_Activity_
The answer should consist of every line of the material, repeated verbatim.

_Input data_
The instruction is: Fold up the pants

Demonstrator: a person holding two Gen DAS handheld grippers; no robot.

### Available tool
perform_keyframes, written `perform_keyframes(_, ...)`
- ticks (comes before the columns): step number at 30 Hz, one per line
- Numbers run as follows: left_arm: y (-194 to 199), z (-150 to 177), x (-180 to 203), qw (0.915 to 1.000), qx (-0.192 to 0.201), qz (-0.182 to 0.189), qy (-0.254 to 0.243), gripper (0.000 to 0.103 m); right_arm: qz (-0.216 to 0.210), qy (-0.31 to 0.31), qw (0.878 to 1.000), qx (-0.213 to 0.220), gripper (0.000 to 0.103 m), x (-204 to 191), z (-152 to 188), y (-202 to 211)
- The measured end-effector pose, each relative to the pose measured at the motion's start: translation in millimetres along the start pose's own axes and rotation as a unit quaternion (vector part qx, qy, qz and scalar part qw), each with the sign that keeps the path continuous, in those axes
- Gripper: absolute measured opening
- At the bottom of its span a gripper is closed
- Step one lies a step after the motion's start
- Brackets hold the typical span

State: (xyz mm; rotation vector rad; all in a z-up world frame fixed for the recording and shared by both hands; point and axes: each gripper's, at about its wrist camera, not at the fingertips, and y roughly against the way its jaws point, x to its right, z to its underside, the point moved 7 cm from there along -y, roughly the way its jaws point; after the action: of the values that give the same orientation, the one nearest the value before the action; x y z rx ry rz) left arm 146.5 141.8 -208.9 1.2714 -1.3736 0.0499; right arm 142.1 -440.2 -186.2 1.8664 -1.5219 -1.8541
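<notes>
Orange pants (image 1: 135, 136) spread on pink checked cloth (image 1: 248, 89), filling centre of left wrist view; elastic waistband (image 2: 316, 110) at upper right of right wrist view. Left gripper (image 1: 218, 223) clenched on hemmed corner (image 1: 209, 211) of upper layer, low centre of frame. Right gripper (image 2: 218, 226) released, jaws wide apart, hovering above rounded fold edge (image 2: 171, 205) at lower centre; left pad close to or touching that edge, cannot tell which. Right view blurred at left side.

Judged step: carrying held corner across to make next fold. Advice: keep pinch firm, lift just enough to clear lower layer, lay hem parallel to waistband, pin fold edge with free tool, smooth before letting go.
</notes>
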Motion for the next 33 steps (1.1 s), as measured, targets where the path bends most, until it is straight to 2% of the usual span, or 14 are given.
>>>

_Solution to this exercise_
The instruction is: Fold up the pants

Demonstrator: a person holding two Gen DAS handheld grippers; no robot.

### Available tool
perform_keyframes, written `perform_keyframes(_, ...)`
- ticks (comes before the columns): step number at 30 Hz, one per line
- Numbers run as follows: left_arm: y (-194 to 199), z (-150 to 177), x (-180 to 203), qw (0.915 to 1.000), qx (-0.192 to 0.201), qz (-0.182 to 0.189), qy (-0.254 to 0.243), gripper (0.000 to 0.103 m); right_arm: qz (-0.216 to 0.210), qy (-0.31 to 0.31), qw (0.878 to 1.000), qx (-0.213 to 0.220), gripper (0.000 to 0.103 m), x (-204 to 191), z (-152 to 188), y (-202 to 211)
- The measured end-effector pose, each relative to the pose measured at the motion's start: translation in millimetres along the start pose's own axes and rotation as a unit quaternion (vector part qx, qy, qz and scalar part qw), each with the sign that keeps the path continuous, in those axes
- Gripper: absolute measured opening
- At the bottom of its span a gripper is closed
- Step one lies a step after the motion's start
- Brackets hold the typical span

State: (xyz mm; rotation vector rad; all in a z-up world frame fixed for the recording and shared by both hands; point and axes: each gripper's, at about its wrist camera, not at the fingertips, and y roughly against the way its jaws point, x to its right, z to its underside, the point moved 7 cm from there along -y, roughly the way its jaws point; after the action: of the values that give the same orientation, the one nearest the value before the action; x y z rx ry rz) left arm 146.5 141.8 -208.9 1.2714 -1.3736 0.0499; right arm 142.1 -440.2 -186.2 1.8664 -1.5219 -1.8541
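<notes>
Orange pants (image 1: 135, 136) spread on pink checked cloth (image 1: 248, 89), filling centre of left wrist view; elastic waistband (image 2: 316, 110) at upper right of right wrist view. Left gripper (image 1: 218, 223) clenched on hemmed corner (image 1: 209, 211) of upper layer, low centre of frame. Right gripper (image 2: 218, 226) released, jaws wide apart, hovering above rounded fold edge (image 2: 171, 205) at lower centre; left pad close to or touching that edge, cannot tell which. Right view blurred at left side.

Judged step: carrying held corner across to make next fold. Advice: keep pinch firm, lift just enough to clear lower layer, lay hem parallel to waistband, pin fold edge with free tool, smooth before letting go.
</notes>
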Motion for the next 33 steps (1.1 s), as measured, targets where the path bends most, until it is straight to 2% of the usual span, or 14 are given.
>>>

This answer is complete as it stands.